*Collected data*:
################

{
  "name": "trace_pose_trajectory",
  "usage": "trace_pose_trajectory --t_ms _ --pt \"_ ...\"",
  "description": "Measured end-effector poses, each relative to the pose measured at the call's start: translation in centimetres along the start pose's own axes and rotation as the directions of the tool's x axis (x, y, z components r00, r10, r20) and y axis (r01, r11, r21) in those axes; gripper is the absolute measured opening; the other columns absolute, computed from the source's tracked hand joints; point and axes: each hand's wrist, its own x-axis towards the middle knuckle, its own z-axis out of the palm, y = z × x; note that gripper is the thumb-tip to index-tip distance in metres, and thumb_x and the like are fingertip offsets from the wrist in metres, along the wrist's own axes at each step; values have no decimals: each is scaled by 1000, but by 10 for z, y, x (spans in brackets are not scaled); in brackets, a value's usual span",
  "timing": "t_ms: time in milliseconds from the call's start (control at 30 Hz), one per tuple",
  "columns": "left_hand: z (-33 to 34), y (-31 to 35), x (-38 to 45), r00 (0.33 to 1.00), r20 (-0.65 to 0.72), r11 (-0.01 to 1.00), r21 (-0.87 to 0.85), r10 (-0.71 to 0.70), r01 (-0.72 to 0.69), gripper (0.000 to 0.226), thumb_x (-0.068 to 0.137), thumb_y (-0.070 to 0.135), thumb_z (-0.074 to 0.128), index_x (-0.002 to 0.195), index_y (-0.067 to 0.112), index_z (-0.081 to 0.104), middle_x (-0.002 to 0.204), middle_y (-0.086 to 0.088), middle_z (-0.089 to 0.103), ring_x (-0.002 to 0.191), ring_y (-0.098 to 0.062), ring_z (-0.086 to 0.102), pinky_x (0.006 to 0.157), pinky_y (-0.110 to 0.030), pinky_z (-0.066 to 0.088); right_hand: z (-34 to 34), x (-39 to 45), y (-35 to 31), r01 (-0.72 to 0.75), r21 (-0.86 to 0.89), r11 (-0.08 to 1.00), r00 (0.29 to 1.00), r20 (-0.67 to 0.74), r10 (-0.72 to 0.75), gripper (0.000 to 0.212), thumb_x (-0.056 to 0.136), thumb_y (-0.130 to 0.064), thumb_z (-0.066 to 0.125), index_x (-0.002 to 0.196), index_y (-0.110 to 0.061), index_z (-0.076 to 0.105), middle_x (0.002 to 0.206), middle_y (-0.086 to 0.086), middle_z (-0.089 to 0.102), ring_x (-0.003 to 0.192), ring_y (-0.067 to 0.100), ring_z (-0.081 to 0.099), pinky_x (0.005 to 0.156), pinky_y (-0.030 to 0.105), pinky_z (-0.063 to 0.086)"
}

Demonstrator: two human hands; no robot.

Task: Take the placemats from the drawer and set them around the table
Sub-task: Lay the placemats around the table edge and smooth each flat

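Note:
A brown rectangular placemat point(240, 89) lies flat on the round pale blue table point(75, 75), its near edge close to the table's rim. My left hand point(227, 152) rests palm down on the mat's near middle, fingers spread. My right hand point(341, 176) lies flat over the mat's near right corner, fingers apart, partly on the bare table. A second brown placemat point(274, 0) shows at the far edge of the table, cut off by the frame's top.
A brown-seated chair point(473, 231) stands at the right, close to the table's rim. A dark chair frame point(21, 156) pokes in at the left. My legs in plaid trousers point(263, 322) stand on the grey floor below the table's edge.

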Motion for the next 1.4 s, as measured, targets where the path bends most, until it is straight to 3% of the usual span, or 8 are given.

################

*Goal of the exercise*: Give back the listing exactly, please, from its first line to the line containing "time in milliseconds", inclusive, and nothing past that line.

*Task output*:
{
  "name": "trace_pose_trajectory",
  "usage": "trace_pose_trajectory --t_ms _ --pt \"_ ...\"",
  "description": "Measured end-effector poses, each relative to the pose measured at the call's start: translation in centimetres along the start pose's own axes and rotation as the directions of the tool's x axis (x, y, z components r00, r10, r20) and y axis (r01, r11, r21) in those axes; gripper is the absolute measured opening; the other columns absolute, computed from the source's tracked hand joints; point and axes: each hand's wrist, its own x-axis towards the middle knuckle, its own z-axis out of the palm, y = z × x; note that gripper is the thumb-tip to index-tip distance in metres, and thumb_x and the like are fingertip offsets from the wrist in metres, along the wrist's own axes at each step; values have no decimals: each is scaled by 1000, but by 10 for z, y, x (spans in brackets are not scaled); in brackets, a value's usual span",
  "timing": "t_ms: time in milliseconds from the call's start (control at 30 Hz), one per tuple",

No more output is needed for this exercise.